Explora las opciones que aparecen a continuación.
Considera un modelo de clasificación que separe los correos electrónicos en dos categorías:
"spam" o "no es spam". Si aumentas el umbral de clasificación, ¿qué
la precisión?
Definitivamente aumentará.
El aumento del umbral de clasificación generalmente aumenta la precisión.
Sin embargo, no se garantiza que la precisión aumente de forma monótona
a medida que aumentamos el umbral.
Probablemente aumentará.
En general, el aumento del umbral de clasificación reduce los falsos
positivos, lo que aumenta la precisión.
Probablemente disminuirá.
En general, el aumento del umbral de clasificación reduce los falsos
positivos, lo que aumenta la precisión.
Definitivamente disminuirá.
En general, el aumento del umbral de clasificación reduce los falsos
positivos, lo que aumenta la precisión.
Explora las opciones que aparecen a continuación.
Considera un modelo de clasificación que separe los correos electrónicos en dos categorías:
"spam" o "no es spam". Si aumentas el umbral de clasificación, ¿qué
recordar?
Aumentar siempre.
El aumento del umbral de clasificación provocará lo siguiente:
- El número de verdaderos positivos disminuirá o siguen siendo los mismos.
- El número de falsos negativos aumentará o siguen siendo los mismos.

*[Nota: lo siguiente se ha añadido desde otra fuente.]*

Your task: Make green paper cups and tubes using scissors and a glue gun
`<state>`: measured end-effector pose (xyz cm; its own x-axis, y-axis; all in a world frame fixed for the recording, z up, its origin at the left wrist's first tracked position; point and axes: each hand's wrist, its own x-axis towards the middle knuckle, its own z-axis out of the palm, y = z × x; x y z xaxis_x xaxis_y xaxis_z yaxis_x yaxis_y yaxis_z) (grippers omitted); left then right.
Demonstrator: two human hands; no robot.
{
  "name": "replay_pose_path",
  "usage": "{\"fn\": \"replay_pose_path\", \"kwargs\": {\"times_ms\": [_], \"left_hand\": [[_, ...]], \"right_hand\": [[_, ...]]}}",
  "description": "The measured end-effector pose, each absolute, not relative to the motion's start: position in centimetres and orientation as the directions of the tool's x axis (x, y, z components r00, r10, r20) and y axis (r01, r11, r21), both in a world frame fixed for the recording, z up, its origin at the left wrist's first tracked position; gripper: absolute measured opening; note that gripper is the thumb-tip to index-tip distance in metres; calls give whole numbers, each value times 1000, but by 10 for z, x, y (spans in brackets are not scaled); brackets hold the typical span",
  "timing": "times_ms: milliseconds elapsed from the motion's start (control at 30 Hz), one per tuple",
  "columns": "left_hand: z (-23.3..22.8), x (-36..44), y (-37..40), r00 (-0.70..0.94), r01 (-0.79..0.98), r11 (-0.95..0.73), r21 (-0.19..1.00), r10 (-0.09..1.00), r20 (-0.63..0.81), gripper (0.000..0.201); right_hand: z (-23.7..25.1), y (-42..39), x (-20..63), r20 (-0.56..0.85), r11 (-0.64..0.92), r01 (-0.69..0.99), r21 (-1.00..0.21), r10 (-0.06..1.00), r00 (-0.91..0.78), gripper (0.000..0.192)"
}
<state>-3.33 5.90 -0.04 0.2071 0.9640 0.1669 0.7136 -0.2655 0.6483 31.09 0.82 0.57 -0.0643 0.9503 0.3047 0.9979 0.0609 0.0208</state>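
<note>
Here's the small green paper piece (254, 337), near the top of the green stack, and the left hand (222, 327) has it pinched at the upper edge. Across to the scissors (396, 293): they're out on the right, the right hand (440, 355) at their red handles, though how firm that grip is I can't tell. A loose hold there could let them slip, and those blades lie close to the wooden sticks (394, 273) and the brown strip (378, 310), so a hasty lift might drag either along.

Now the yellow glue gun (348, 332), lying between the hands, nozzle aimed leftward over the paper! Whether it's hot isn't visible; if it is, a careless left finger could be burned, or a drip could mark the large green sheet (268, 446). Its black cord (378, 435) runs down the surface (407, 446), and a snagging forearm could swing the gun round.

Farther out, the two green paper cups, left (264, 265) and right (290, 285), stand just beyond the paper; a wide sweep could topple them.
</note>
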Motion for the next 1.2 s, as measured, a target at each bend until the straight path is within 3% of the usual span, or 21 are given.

Siempre disminuirá o permanecerá igual.
Si elevas el umbral de clasificación,
que los verdaderos positivos disminuyan o permanezcan iguales, y harán que la
la cantidad de falsos negativos que aumente o permanezca igual. Por lo tanto,
la recuperación se mantendrán constantes o disminuirán.
Mantente siempre constante.
Si elevas el umbral de clasificación,
que los verdaderos positivos disminuyan o permanezcan iguales, y harán que la
la cantidad de falsos negativos que aumente o permanezca igual. Por lo tanto,
la recuperación se mantendrán constantes o disminuirán.
Explora las opciones que aparecen a continuación.
Considera dos modelos, A y B, que evalúan el mismo conjunto de datos.
¿Cuál de las siguientes afirmaciones es verdadera?
Si el modelo A tiene mejor precisión que el modelo B, entonces
el modelo A es mejor.
Si bien una mayor precisión es buena, esto puede generar un gasto
de una gran reducción en la recuperación. En general, debemos analizar
en conjunto, como la precisión y la recuperación, o las métricas de resumen, como el AUC
de lo que hablaremos a continuación.
Si el modelo A tiene mejor recuperación que el modelo B, entonces el modelo A es
mejor.
Si bien es bueno tener una mejor recuperación, es posible que
el gasto de una gran reducción de la precisión. En general, necesitamos
para analizar la precisión y la recuperación en conjunto, o resumir las métricas
como el AUC, de lo que hablaremos a continuación.
Si el modelo A tiene mejor precisión y mejor recuperación que el modelo B,
entonces el modelo A probablemente sea mejor.
En general, un modelo que supera a otro en ambas
es probable que la precisión y la recuperación sean el mejor modelo. Obviamente,
tendremos que asegurarnos de que la comparación se realice de manera
de precisión / recuperación que es útil en la práctica para este
sean significativos. Por ejemplo, supongamos que nuestro modelo de detección de spam
necesita tener al menos un 90% de precisión para ser útil y evitar
falsas innecesarias. En este caso, comparar
un modelo con {20% de precisión, 99% de recuperación} a otro con
{15% de precisión, 98% de recuperación} no es particularmente instructivo, ya que
ninguno de los modelos cumple con el requisito de precisión del 90%. Pero con esa salvedad
en mente, esta es una buena forma de pensar
en comparar modelos cuando se usan
de exactitud, precisión y recuperación.